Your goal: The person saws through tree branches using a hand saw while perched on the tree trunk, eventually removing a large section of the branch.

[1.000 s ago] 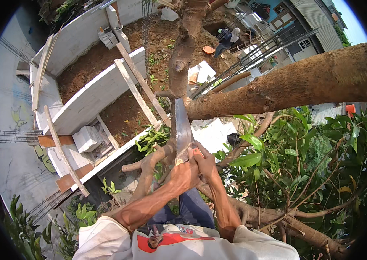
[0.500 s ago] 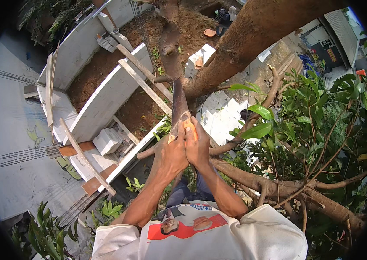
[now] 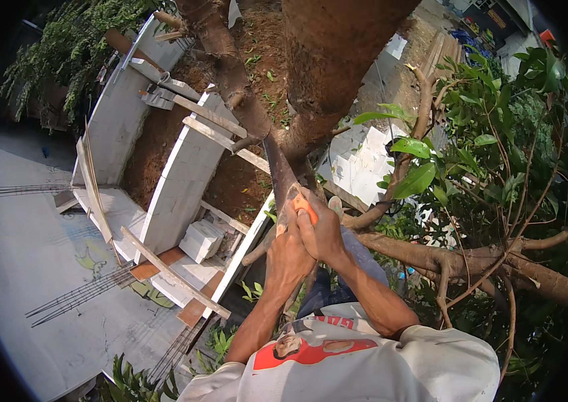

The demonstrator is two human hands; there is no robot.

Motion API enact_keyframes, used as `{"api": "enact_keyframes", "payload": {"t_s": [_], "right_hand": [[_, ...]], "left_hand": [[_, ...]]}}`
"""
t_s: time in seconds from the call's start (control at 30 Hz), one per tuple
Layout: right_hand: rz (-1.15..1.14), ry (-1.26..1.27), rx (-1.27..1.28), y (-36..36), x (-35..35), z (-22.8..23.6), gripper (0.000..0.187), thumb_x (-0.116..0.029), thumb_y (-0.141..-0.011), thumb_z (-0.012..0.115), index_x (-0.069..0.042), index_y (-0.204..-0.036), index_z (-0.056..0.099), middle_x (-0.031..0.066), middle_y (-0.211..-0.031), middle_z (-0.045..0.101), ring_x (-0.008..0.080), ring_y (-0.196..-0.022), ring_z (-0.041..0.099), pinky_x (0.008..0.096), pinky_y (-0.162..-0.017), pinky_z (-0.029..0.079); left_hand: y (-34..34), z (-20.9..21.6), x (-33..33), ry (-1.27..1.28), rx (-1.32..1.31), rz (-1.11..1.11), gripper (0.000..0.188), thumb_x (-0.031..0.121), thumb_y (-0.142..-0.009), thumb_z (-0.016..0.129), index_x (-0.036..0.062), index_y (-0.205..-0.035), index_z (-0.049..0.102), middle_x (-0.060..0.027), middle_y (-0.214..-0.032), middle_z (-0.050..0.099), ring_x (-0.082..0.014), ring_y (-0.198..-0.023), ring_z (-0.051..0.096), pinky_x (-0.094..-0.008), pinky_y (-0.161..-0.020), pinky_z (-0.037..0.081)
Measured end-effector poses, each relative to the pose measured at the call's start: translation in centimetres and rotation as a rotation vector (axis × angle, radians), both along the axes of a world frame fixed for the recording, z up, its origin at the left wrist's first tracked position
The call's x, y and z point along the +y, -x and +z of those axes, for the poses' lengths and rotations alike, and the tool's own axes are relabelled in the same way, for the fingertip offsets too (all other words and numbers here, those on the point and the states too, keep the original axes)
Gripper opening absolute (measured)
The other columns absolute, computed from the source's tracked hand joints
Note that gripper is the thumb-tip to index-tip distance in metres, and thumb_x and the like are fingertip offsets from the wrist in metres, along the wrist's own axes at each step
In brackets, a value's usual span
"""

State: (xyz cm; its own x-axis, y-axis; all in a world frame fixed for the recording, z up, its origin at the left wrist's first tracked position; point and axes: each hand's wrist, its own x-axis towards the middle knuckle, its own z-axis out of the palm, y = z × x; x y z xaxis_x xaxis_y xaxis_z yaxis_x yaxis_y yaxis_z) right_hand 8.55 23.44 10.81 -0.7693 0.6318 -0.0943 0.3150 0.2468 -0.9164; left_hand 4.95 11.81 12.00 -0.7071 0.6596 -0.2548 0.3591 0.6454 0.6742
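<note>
Both my hands are closed together around the orange handle of a handsaw (image 3: 280,163). My right hand (image 3: 324,231) wraps the upper part of the handle, and some orange shows between its fingers. Pressed against it from the left and slightly lower is my left hand (image 3: 288,260). The saw's dark blade points away from me, narrowing toward the fork where a thinner branch (image 3: 227,63) meets the thick trunk (image 3: 327,67). From this angle I cannot tell whether its teeth sit in the wood.
A thick limb (image 3: 424,258) runs off to the right beside leafy twigs (image 3: 418,164). Far below on the left are unfinished white block walls (image 3: 180,181), loose planks (image 3: 177,271) and protruding rebar (image 3: 83,291). A short branch stub (image 3: 247,143) sticks out near the blade.
My view has shifted and turned, so the trunk stands more upright and the walls sit lower. My hands, still on the saw, appear slightly farther right and lower.
</note>
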Motion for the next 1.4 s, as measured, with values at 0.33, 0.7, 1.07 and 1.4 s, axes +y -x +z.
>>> {"api": "enact_keyframes", "payload": {"t_s": [0.33, 0.7, 1.07, 1.4], "right_hand": [[0.015, -0.017, -0.014, 3.9, 1.5, -4.9, 0.047, -0.016, -0.097, 0.057, -0.002, -0.142, 0.058, 0.0268, -0.124, 0.071, 0.0425, -0.119, 0.07, 0.0468, -0.098, 0.055], [-0.036, 0.042, -0.03, 15.0, 3.6, -7.3, 0.049, -0.013, -0.098, 0.057, 0.002, -0.144, 0.057, 0.0297, -0.121, 0.071, 0.0388, -0.115, 0.072, 0.044, -0.099, 0.055], [-0.179, -0.109, -0.031, 15.5, 5.3, -7.8, 0.046, -0.023, -0.096, 0.06, 0.0, -0.136, 0.064, 0.0332, -0.103, 0.073, 0.0461, -0.102, 0.074, 0.0465, -0.087, 0.058], [0.031, -0.06, -0.014, 4.7, -2.4, -1.2, 0.055, -0.013, -0.097, 0.056, -0.001, -0.151, 0.053, 0.0297, -0.123, 0.071, 0.0414, -0.116, 0.072, 0.0442, -0.099, 0.056]], "left_hand": [[4.9, -0.8, 2.6, 0.179, -0.177, 0.036, 0.087, 0.03, -0.091, 0.07, 0.0002, -0.162, 0.03, -0.0357, -0.11, 0.072, -0.054, -0.099, 0.071, -0.0605, -0.089, 0.055], [16.6, -6.8, 5.0, 0.154, -0.013, -0.043, 0.066, 0.035, -0.092, 0.069, -0.0012, -0.144, 0.05, -0.0337, -0.1, 0.073, -0.0532, -0.099, 0.071, -0.0613, -0.086, 0.056], [16.5, -4.5, 7.5, 0.078, -0.076, -0.069, 0.067, 0.027, -0.089, 0.071, -0.0057, -0.143, 0.047, -0.0371, -0.11, 0.07, -0.053, -0.105, 0.07, -0.0609, -0.089, 0.055], [4.8, -4.3, -2.0, -0.036, -0.046, -0.055, 0.088, 0.022, -0.091, 0.069, -0.0057, -0.162, 0.024, -0.0353, -0.121, 0.069, -0.0512, -0.114, 0.066, -0.0554, -0.096, 0.054]]}}
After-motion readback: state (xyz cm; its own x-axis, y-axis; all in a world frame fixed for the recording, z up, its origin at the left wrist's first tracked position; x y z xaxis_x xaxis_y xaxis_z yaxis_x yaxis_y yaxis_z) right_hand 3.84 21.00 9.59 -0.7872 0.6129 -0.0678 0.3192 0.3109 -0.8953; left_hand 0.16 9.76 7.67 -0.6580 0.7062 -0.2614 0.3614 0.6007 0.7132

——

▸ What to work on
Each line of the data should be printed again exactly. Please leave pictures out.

▸ Reply
Your goal: The person saws through tree branches using a hand saw while perched on the tree trunk, eventually removing a large section of the branch.

[1.000 s ago] 
[0.500 s ago] 
[now] 

The demonstrator is two human hands; there is no robot.

Motion API enact_keyframes, used as `{"api": "enact_keyframes", "payload": {"t_s": [_], "right_hand": [[_, ...]], "left_hand": [[_, ...]]}}`
"""
t_s: time in seconds from the call's start (control at 30 Hz), one per tuple
Layout: right_hand: rz (-1.15..1.14), ry (-1.26..1.27), rx (-1.27..1.28), y (-36..36), x (-35..35), z (-22.8..23.6), gripper (0.000..0.187), thumb_x (-0.116..0.029), thumb_y (-0.141..-0.011), thumb_z (-0.012..0.115), index_x (-0.069..0.042), index_y (-0.204..-0.036), index_z (-0.056..0.099), middle_x (-0.031..0.066), middle_y (-0.211..-0.031), middle_z (-0.045..0.101), ring_x (-0.008..0.080), ring_y (-0.196..-0.022), ring_z (-0.041..0.099), pinky_x (0.008..0.096), pinky_y (-0.162..-0.017), pinky_z (-0.029..0.079); left_hand: y (-34..34), z (-20.9..21.6), x (-33..33), ry (-1.27..1.28), rx (-1.32..1.31), rz (-1.11..1.11), gripper (0.000..0.188), thumb_x (-0.031..0.121), thumb_y (-0.142..-0.009), thumb_z (-0.016..0.129), index_x (-0.036..0.062), index_y (-0.205..-0.035), index_z (-0.049..0.102), middle_x (-0.060..0.027), middle_y (-0.214..-0.032), middle_z (-0.050..0.099), ring_x (-0.082..0.014), ring_y (-0.198..-0.023), ring_z (-0.051..0.096), pinky_x (-0.094..-0.008), pinky_y (-0.161..-0.020), pinky_z (-0.037..0.081)
Measured end-effector poses, each relative to the pose measured at the call's start: translation in centimetres and rotation as a rotation vector (axis × angle, radians), both along the axes of a world frame fixed for the recording, z up, its origin at the left wrist's first tracked position
The call's x, y and z point along the +y, -x and +z of those axes, for the poses' lengths and rotations alike, and the tool's own axes are relabelled in the same way, for the fingertip offsets too (all other words and numbers here, those on the point and the states too, keep the original axes)
Gripper opening absolute (measured)
The other columns absolute, computed from the source's tracked hand joints
Note that gripper is the thumb-tip to index-tip distance in metres, and thumb_x and the like are fingertip offsets from the wrist in metres, along the wrist's own axes at each step
In brackets, a value's usual span
"""

State: (xyz cm; its own x-axis, y-axis; all in a world frame fixed for the recording, z up, its origin at the left wrist's first tracked position; point and axes: each hand's wrist, its own x-axis towards the middle knuckle, its own z-axis out of the palm, y = z × x; x y z xaxis_x xaxis_y xaxis_z yaxis_x yaxis_y yaxis_z) right_hand 8.55 23.44 10.81 -0.7693 0.6318 -0.0943 0.3150 0.2468 -0.9164; left_hand 4.95 11.81 12.00 -0.7071 0.6596 -0.2548 0.3591 0.6454 0.6742
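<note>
Both my hands are closed together around the orange handle of a handsaw (image 3: 280,163). My right hand (image 3: 324,231) wraps the upper part of the handle, and some orange shows between its fingers. Pressed against it from the left and slightly lower is my left hand (image 3: 288,260). The saw's dark blade points away from me, narrowing toward the fork where a thinner branch (image 3: 227,63) meets the thick trunk (image 3: 327,67). From this angle I cannot tell whether its teeth sit in the wood.
A thick limb (image 3: 424,258) runs off to the right beside leafy twigs (image 3: 418,164). Far below on the left are unfinished white block walls (image 3: 180,181), loose planks (image 3: 177,271) and protruding rebar (image 3: 83,291). A short branch stub (image 3: 247,143) sticks out near the blade.
My view has shifted and turned, so the trunk stands more upright and the walls sit lower. My hands, still on the saw, appear slightly farther right and lower.
</note>
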Motion for the next 1.4 s, as measured, with values at 0.33, 0.7, 1.07 and 1.4 s, axes +y -x +z.
>>> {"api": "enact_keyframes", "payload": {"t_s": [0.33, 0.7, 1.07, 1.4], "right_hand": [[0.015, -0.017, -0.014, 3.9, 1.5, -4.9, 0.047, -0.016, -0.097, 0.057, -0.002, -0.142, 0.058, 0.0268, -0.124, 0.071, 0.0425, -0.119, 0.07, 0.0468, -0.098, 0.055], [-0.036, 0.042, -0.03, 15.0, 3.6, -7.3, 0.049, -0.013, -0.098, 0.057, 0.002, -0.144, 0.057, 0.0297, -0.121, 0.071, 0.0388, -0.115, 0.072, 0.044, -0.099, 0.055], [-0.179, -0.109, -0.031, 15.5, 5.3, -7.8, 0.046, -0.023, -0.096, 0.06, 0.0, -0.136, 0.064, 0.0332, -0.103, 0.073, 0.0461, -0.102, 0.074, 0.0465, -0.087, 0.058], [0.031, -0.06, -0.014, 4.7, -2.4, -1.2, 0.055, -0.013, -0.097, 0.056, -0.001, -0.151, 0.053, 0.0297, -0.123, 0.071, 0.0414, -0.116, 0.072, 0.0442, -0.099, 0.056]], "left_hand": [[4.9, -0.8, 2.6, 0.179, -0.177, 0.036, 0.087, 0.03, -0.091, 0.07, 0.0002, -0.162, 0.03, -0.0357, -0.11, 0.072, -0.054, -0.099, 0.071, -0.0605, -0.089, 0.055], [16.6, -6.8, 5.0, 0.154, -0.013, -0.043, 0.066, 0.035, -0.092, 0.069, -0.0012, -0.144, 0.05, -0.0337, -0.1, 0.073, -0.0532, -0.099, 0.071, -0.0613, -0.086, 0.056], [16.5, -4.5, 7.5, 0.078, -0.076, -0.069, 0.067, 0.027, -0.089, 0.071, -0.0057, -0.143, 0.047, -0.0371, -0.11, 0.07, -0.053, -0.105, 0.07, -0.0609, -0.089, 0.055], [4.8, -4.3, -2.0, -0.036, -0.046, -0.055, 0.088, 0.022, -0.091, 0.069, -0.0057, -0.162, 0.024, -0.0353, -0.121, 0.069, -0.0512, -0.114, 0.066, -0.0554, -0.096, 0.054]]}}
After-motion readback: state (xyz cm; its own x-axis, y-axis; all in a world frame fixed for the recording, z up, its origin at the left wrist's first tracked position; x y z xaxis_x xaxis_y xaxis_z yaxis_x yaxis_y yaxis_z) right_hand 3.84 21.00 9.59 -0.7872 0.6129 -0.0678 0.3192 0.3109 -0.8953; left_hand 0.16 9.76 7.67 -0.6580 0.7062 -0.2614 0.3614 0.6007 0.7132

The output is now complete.